Jungkook'a bir şey olduğu düşüncesiyle ağlamaya başlarken apar topar evden çıkmışlardı. Taehyung, Jimin'i sakinleştirmeye çalışırken bir yandan da yürüyorlardı. Konum çok yakındı. Kısa sürede vardılar adrese. Jimin biraz olsun sakinleşmişti. Kapıyı açan Yoongi onları içeri alırken Jungkook'un kaldığı odaya yönlendirdi. Jimin onu görmesiyle tuttuğu hıçkırıkları tekrar salıvermişti.

"Jungkook." Diyebildi titrek bir sesle. Sevgilisinin elini tuttu güç vermek ister gibi. Jungkook'un yüzü epey solgundu. Bedeni zayıf görünüyordu. Ne olmuştu birden bire anlamamıştı. Vampirlikle ilgili bir durum olduğunu tahmin ediyordu. Ama o güçlüydü. İyileşirdi öyle değil mi?

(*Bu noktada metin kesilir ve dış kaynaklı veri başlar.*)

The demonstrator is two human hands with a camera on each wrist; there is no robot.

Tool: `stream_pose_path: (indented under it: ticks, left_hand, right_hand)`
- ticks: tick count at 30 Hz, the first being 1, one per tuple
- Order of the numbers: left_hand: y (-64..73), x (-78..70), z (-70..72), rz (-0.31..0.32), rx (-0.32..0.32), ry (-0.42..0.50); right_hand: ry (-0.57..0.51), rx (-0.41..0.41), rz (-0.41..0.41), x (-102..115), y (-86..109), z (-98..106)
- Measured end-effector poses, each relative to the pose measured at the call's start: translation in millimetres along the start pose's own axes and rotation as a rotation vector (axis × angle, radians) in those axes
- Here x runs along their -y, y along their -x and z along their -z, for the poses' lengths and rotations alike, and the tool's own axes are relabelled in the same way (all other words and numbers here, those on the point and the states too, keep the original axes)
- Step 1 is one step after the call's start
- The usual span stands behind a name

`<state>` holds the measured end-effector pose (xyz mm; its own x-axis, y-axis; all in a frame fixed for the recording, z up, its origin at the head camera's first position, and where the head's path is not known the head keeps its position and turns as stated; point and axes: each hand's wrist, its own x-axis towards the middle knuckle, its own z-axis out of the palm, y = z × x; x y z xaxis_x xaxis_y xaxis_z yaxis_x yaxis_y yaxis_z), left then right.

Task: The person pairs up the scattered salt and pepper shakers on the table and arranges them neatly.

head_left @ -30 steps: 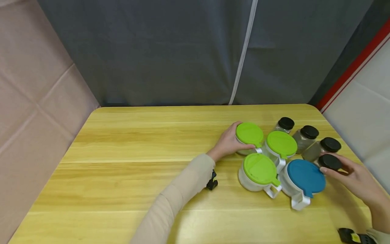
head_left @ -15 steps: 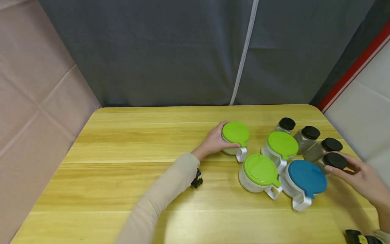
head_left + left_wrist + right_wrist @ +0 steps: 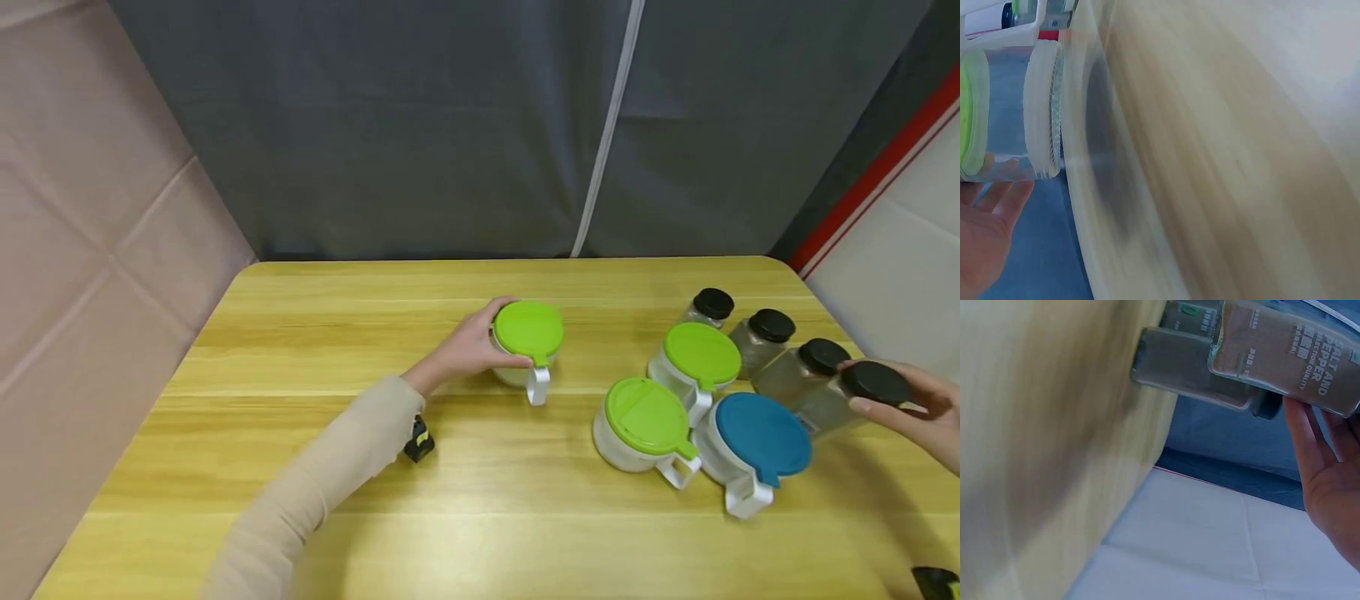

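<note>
My left hand [image 3: 468, 342] grips a clear seasoning jar [image 3: 528, 329] with a green lid and a white handle that points toward me. In the left wrist view, fingers lie along the side of this jar [image 3: 1007, 119], and its base is close over the table. At the right, my right hand [image 3: 926, 408] holds a spice jar [image 3: 876, 383] by its black lid. The right wrist view shows that jar's brown contents and "salt and pepper" label [image 3: 1316, 359]; it is raised, overlapping a second spice jar [image 3: 1194, 365] standing behind.
Two more green-lidded seasoning jars [image 3: 701, 354] [image 3: 647, 417] and a blue-lidded one [image 3: 765, 433] stand grouped right of centre on the wooden table [image 3: 300, 467]. Behind them is a slanting row of black-lidded spice jars [image 3: 770, 325]. A grey curtain [image 3: 412, 133] hangs beyond the far edge.
My left hand has carried the green-lidded jar left, away from the group. My right hand has moved right and lifted its spice jar away from beside the blue-lidded one.
</note>
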<state>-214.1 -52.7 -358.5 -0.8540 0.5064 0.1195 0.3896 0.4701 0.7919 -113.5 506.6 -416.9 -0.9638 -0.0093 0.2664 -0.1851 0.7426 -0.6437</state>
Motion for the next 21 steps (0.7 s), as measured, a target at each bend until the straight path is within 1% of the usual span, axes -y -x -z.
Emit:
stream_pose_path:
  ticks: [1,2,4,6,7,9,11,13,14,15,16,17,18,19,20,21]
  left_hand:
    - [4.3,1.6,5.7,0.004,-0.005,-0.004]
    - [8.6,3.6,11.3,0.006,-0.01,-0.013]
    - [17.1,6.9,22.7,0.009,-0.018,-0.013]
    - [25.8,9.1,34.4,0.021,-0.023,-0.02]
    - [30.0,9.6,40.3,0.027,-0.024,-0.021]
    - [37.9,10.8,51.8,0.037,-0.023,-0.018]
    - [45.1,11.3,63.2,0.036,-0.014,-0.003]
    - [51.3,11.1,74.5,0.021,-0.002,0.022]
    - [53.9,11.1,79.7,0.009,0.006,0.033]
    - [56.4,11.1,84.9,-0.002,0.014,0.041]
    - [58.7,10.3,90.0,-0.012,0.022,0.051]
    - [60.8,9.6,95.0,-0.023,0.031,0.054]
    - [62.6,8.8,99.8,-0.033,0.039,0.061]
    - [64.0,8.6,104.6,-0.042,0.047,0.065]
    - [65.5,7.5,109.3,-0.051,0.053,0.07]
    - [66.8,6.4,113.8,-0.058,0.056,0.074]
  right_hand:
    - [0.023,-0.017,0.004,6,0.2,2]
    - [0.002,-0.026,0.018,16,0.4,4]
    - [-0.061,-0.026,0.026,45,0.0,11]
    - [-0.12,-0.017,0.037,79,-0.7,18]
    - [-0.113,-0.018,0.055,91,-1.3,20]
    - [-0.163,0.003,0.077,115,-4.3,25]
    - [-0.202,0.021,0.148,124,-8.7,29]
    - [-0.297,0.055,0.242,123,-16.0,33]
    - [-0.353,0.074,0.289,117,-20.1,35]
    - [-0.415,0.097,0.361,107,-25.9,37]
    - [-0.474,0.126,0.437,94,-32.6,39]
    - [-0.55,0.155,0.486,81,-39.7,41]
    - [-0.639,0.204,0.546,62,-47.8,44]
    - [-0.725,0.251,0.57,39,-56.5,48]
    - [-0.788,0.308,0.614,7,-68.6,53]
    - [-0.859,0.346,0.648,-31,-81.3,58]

"Jimin, sana anlatmam gerekenler var."

Yoongi'nin ona seslenmesiyle Jungkook'un elinin üzerini öpmüş ve çıkmıştı odadan. Taehyung'un yanına otururken Yoongi'ye sorgulayan bakışlar atıyordu. Taehyung'un yanında mı konuşacaktı? Gözleriyle onu gösterdiğinde Yoongi 'sorun yok' dercesine gözlerini kırptı.

"Öncelikle Taehyung'a bazı şeyleri açıklamalıyım." Onun gözlerinin içine bakarak konuşmaya devam etti. "Ben vampirim Taehyung. İnanmak çok güç farkındayım ama öyleyim. İstersen kanıtlayabilirim."

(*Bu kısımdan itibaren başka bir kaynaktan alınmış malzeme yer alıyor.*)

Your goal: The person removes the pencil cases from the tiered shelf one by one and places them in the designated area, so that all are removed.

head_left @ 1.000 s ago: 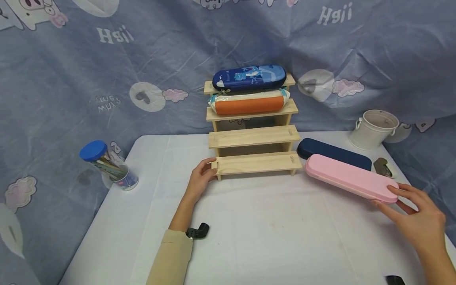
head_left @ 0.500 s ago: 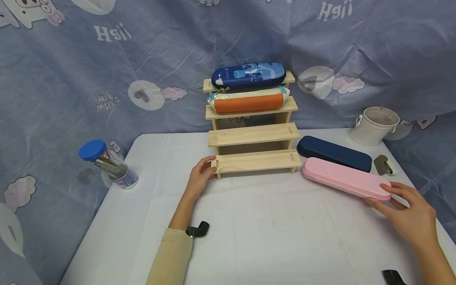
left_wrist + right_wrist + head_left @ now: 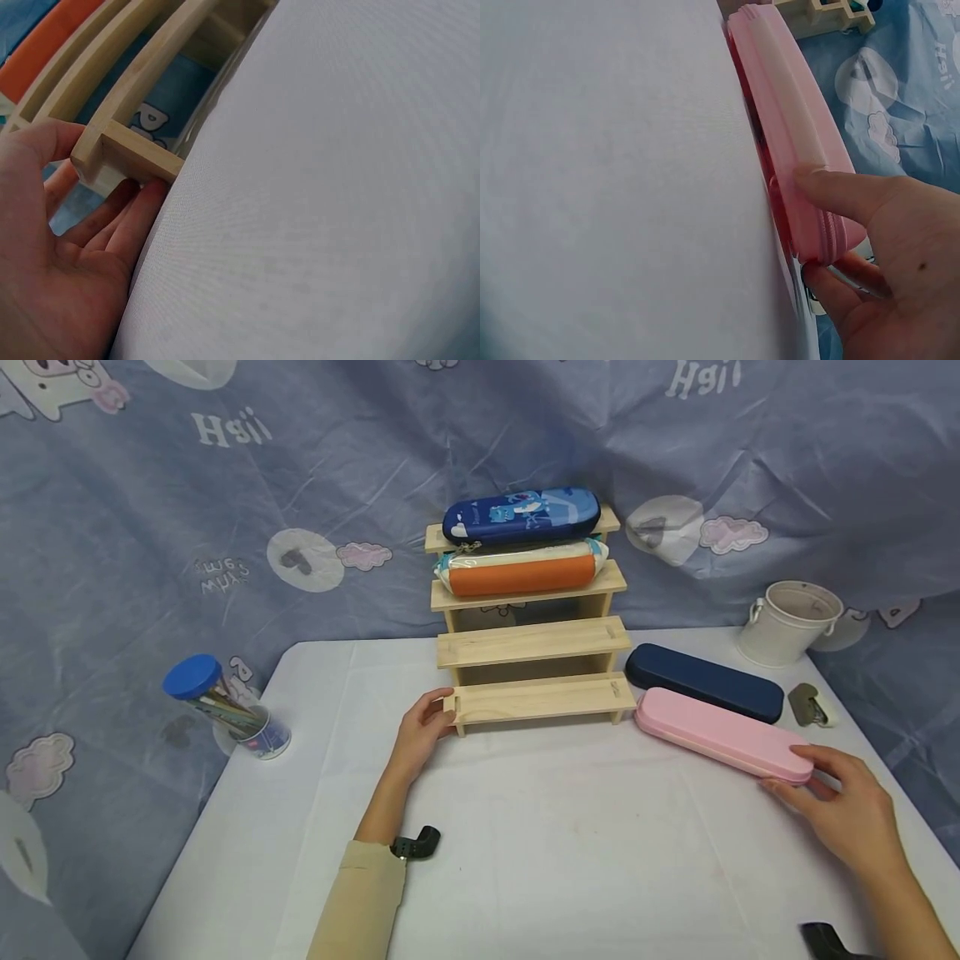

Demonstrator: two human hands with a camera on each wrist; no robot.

"Ben bir vampirle mi seviştim?"

Taehyung'un konudan alakasız dediği şey ile ikili şaşırmıştı. Bunu beklemiyorlardı. Jimin onların sevişmiş olmasına gerçekten şaşırmıştı. Ne ara olmuştu ki?

"Takıldığın nokta bu mu?"

"Vay be. Vampir olman çok havalı. Buna üzüleceğimi mi sandın?"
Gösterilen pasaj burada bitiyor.